During the 1980s, the attention of the Agency was centered on information processing and aircraft-related programs, including the National Aerospace Plane (NASP) or Hypersonic Research Program. The Strategic Computing Program enabled DARPA to exploit advanced processing and networking technologies and to rebuild and strengthen relationships with universities after the Vietnam War. In addition, DARPA began to pursue new concepts for small, lightweight satellites (LIGHTSAT) and directed new programs regarding defense manufacturing, submarine technology, and armor/anti-armor.
On October 28, 2009 the agency broke ground on a new facility in Arlington, Virginia a few miles from the Pentagon.[19]
In fall 2011, DARPA hosted the 100-Year Starship Symposium with the aim of getting the public to start thinking seriously about interstellar travel.[20]
On June 5, 2016, NASA and DARPA announced that it planned to build new X-planes with NASA's plan setting to create a whole series of X planes over the next 10 years.[21]
In July 2016, it was announced that DARPA would bring a group of top-notch computer security experts to search for security vulnerabilities and create a fix that patches those vulnerabilities and it is called the Cyber Grand Challenge (CGC).[22]
DARPA History
The formative years
(1958–1975) 
The Cold War era
(1975–1989) 
The Post-Soviet years
(1989–present) 

Organization

Current program offices

DARPA has seven program offices, all of which report to the DARPA director:
  • The Adaptive Execution Office (AEO) is one of two new DARPA offices created in 2009 by the previous DARPA Director, Regina Dugan. Its four project areas include technology transition, assessment, rapid productivity and adaptive systems.
  • The Defense Sciences Office (DSO) vigorously pursues the most promising technologies within a broad spectrum of the science and engineering research communities and develops those technologies into important, radically new military capabilities.[23]
  • The Information Innovation Office (I2O) aims to ensure U.S. technological superiority in all areas where information can provide a decisive military advantage.
  • The Microsystems Technology Office (MTO) mission focuses on the heterogeneous microchip-scale integration of electronics, photonics, and microelectromechanical systems (MEMS). Their high risk/high payoff technology is aimed at solving the national level problems of protection from biological, chemical and information attack and to provide operational dominance for mobile distributed command and control, combined manned/unmanned warfare, and dynamic, adaptive military planning and execution.
  • The Strategic Technology Office (STO) mission is to focus on technologies that have a global theater-wide impact and that involve multiple Services.[24]
  • The Tactical Technology Office (TTO) engages in high-risk, high-payoff advanced military research, emphasizing the "system" and "subsystem" approach to the development of aeronautic, space, and land systems as well as embedded processors and control systems.
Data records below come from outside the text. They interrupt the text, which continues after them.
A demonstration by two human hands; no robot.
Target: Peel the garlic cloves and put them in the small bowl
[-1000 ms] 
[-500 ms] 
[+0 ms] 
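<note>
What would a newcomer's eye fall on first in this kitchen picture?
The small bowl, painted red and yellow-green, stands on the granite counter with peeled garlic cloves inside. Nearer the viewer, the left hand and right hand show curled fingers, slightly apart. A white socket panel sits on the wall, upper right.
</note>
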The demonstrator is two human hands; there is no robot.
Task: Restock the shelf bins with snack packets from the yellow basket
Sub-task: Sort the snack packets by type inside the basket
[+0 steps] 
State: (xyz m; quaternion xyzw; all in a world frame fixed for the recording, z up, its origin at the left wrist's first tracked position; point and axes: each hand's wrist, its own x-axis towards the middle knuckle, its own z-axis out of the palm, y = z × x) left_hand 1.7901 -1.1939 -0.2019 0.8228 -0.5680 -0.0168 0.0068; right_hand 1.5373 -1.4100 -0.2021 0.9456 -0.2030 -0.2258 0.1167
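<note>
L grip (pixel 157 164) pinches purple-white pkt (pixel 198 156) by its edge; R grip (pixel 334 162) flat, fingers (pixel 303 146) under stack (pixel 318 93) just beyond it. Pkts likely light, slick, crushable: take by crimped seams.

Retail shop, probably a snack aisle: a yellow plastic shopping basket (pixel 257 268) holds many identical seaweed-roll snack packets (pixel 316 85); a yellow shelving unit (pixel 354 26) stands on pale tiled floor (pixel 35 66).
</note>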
This research includes an effort within the TTO to develop a small satellite launch vehicle.[25] This vehicle is under development by AirLaunch LLC.[26] This is part of the Force Application and Launch from Continental United States (FALCON) effort.
  • The Biological Technologies Office (BTO) fosters, demonstrates, and transitions breakthrough fundamental research, discoveries, and applications that integrate biology, engineering, and computer science for national security. Created in April 2014 by then director Arati Prabhakar, taking programs from the MTO and DSO divisions.[27]

Former offices

  • Information Awareness Office: 2002–2003
  • The Advanced Technology Office (ATO) researched, demonstrated, and developed high payoff projects in maritime, communications, special operations, command and control, and information assurance and survivability mission areas.[citation needed]
  • The Special Projects Office (SPO) researched, developed, demonstrated, and transitioned technologies focused on addressing present and emerging national challenges. SPO investments ranged from the development of enabling technologies to the demonstration of large prototype systems. SPO developed technologies to counter the emerging threat of underground facilities used for purposes ranging from command-and-control, to weapons storage and staging, to the manufacture of weapons of mass destruction. SPO developed significantly more cost-effective ways to counter proliferated, inexpensive cruise missiles, UAVs, and other platforms used for weapon delivery, jamming, and surveillance. SPO invested in novel space technologies across the spectrum of space control applications including rapid access, space situational awareness, counterspace, and persistent tactical grade sensing approaches including extremely large space apertures and structures.
  • The Information Systems Office (ISO) in the 1990s developed system applications of advanced information technologies. It was a predecessor to the Information Exploitation Office.[citation needed]
A 1991 reorganization created several offices which existed throughout the early 1990s:[28]
  • The Electronic Systems Technology Office combined areas of the Defense Sciences Office and the Defense Manufacturing Office. This new office will focus on the boundary between general-purpose computers and the physical world, such as sensors, displays and the first few layers of specialized signal-processing that couple these modules to standard computer interfaces.
  • The Computing Systems Technology Office combined functions of the old Information Sciences and Tactical Technology office. The office "will work scalable parallel and distributed heterogeneous computing systems technologies," DoD said.[citation needed]
  • The Software and Intelligent Systems Technology Office and the Computing Systems office will have responsibility associated with the Presidential High-Performance Computing Initiative. The Software office will also be responsible for "software systems technology, machine intelligence and software engineering."
  • The Land Systems Office was created to develop advanced land vehicle and anti-armor systems, once the domain of the Tactical Technology Office
  • The Undersea Warfare Office combined areas of the Advanced Vehicle Systems and Tactical Technology offices to develop and demonstrate submarine stealth and counterstealth and automation.
Reorganization in 2010 merged two offices:
  • The Transformational Convergence Technology Office (TCTO) mission was to advance new crosscutting capabilities derived from a broad range of emerging technological and social trends, particularly in areas related to computing and computing-reliant subareas of the life sciences, social sciences, manufacturing, and commerce. The TCTO was folded into the I2O in 2010.[24][29]
  • The Information Processing Techniques Office (IPTO) focused on inventing the networking, computing, and software technologies vital to ensuring DOD military superiority. The IPTO was combined with TCTO in 2010 to form the I2O.[30]

Projects

Offices

Adaptive Execution Office

The Adaptive Execution Office (AEO) is chartered to accelerate game-changing DARPA technologies into DoD capabilities. AEO provides the agency with robust connections to the warfighter community and assists the agency with the planning and execution of technology demonstrations and field trials to promote adoption by the warfighter.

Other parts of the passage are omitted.